The modulation of rumen pH using a DFM may be a potential reason for the decrease in total liver abscess as a reduction in the number of total outs through closeout for the current study. The time when the ruminal pH of feedlot cattle is below 5.6 (subacute rumen acidosis) is associated with increased liver abscesses [
41,
42]. Liver abscesses are primarily believed to be secondary to rumen acidosis, which allows bacteria to access the portal vein [
43]; damage to the epithelial lining of the gastrointestinal tract can be a causative agent. In addition to pH, another causative agent of liver abscesses,
Salmonella enterica, is found throughout the gastrointestinal system [
44,
45]. Rumen pH was not monitored in the current study, and tylosin was administered to both treatment groups to control liver abscesses. Additional research is needed to determine the repeatability of feeding
Lactobacillus animalis,
Propionibacterium freudenreichii,
Bacillus licheniformis, and
Bacillus subtilis for mitigating liver abscesses.
Direct-fed microbials have been shown to improve cattle health outcomes [
46,
47]. Studies with DFMs have focused on binding undesirable Gram-negative pathogens, such as Escherichia coli O157:H7, from the intestinal tract [
9]. Feeding DFMs may improve an animal’s immune response, but the response magnitude depends on the species and bacterial strain [
47,
48]. A yeast product with the primary mechanism of action occurring in the small intestine reduced the BRD first treatment by 28.4% and severe A+ liver abscesses [
49]. The current study did not identify a difference in morbidity, but the cattle had a low incidence of BRD morbidity. The total-outs separation primarily occurred later in the feeding period. The cattle removed later in the feeding period had most of the feeding costs incurred throughout the feeding period. The authors hypothesize that the reduction in the number of total outs may be attributed to improved gastrointestinal health from the DFM fed in this study. Additional research is warranted to evaluate the health findings further.

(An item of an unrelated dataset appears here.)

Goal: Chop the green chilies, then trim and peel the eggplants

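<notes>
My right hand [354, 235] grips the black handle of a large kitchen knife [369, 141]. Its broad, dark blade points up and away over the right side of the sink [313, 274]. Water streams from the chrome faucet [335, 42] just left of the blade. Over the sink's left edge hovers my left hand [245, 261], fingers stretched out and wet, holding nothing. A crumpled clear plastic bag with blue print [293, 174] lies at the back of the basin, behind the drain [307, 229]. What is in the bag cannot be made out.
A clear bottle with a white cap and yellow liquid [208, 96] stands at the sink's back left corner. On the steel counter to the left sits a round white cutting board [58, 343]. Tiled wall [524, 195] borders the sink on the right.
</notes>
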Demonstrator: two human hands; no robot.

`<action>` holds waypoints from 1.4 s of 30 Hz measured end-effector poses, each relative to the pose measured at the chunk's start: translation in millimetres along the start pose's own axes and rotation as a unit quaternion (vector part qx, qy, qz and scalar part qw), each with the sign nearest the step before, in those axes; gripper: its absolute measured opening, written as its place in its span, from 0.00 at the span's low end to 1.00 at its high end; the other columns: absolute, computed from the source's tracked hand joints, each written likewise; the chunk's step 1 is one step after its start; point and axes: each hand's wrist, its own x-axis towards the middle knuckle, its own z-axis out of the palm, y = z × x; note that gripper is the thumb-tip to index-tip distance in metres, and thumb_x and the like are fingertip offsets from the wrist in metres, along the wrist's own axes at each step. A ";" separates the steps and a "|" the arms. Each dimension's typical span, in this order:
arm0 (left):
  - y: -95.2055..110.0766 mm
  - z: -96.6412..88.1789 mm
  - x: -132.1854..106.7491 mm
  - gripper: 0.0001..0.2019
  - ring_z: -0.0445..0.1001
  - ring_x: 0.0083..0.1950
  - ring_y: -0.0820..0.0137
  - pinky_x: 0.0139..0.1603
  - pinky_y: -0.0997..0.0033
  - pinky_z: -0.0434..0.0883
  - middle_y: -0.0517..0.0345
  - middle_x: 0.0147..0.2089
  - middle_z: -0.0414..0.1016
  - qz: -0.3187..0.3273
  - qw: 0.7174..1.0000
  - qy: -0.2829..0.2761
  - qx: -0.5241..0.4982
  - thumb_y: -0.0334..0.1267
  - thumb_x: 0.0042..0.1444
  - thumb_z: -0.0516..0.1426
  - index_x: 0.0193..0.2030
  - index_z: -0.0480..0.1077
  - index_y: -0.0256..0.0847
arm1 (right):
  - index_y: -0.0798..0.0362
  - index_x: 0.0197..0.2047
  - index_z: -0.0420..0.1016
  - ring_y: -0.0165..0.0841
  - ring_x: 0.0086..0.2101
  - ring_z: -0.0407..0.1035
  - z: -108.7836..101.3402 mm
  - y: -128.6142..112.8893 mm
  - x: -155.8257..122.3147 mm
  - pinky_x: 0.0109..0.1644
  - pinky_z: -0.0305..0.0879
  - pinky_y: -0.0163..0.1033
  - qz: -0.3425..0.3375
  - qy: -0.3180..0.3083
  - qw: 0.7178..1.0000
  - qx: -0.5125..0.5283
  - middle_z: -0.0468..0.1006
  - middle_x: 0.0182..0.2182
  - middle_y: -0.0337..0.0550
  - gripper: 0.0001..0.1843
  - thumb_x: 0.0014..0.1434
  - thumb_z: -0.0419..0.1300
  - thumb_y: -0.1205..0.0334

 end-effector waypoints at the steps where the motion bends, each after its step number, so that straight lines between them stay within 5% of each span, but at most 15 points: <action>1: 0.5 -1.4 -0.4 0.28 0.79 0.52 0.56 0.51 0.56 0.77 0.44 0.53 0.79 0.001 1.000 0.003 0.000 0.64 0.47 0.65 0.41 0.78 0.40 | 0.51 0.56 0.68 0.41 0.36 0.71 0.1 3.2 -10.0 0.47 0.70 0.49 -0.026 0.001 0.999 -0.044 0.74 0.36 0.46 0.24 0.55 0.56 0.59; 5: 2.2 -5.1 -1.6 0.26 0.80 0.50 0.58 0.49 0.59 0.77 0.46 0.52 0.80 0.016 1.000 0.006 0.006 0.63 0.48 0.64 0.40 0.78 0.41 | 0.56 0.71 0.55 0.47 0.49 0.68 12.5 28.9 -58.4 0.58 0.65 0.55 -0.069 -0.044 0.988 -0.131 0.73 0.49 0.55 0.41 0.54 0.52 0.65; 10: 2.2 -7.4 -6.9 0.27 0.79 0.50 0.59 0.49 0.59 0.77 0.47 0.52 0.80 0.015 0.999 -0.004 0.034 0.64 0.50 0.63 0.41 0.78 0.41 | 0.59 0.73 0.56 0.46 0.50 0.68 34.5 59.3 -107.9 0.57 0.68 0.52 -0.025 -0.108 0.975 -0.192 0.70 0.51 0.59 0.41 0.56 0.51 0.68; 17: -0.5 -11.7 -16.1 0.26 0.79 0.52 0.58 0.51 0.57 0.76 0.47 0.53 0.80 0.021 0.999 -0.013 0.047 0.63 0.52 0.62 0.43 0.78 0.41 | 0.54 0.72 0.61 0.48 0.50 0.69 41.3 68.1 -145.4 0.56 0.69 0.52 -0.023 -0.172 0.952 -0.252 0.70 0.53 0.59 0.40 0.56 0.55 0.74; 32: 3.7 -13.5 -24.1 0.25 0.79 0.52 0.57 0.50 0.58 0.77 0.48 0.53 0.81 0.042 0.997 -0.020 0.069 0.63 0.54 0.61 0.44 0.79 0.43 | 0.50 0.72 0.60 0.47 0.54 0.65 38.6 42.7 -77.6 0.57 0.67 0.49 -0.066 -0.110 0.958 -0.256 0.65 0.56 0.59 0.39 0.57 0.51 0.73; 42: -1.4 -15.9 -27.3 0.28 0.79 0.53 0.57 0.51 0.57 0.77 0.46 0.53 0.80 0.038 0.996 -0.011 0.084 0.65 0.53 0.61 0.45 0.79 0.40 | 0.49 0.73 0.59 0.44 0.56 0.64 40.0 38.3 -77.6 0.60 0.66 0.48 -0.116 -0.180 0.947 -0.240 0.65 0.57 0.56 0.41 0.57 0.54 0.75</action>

Limitations of the current study include that the study cattle were NHTC and harvested earlier than the industry standard; however, the study cattle yield was still greater than 10% yield (grades 4 and 5). An interim weight was collected to mimic when a re-implant would occur for traditional feedlot cattle. The authors anticipate a similar magnitude of response in cattle administered an implant and fed for a more extended period. Still, additional research is needed to support or refute the hypothesis.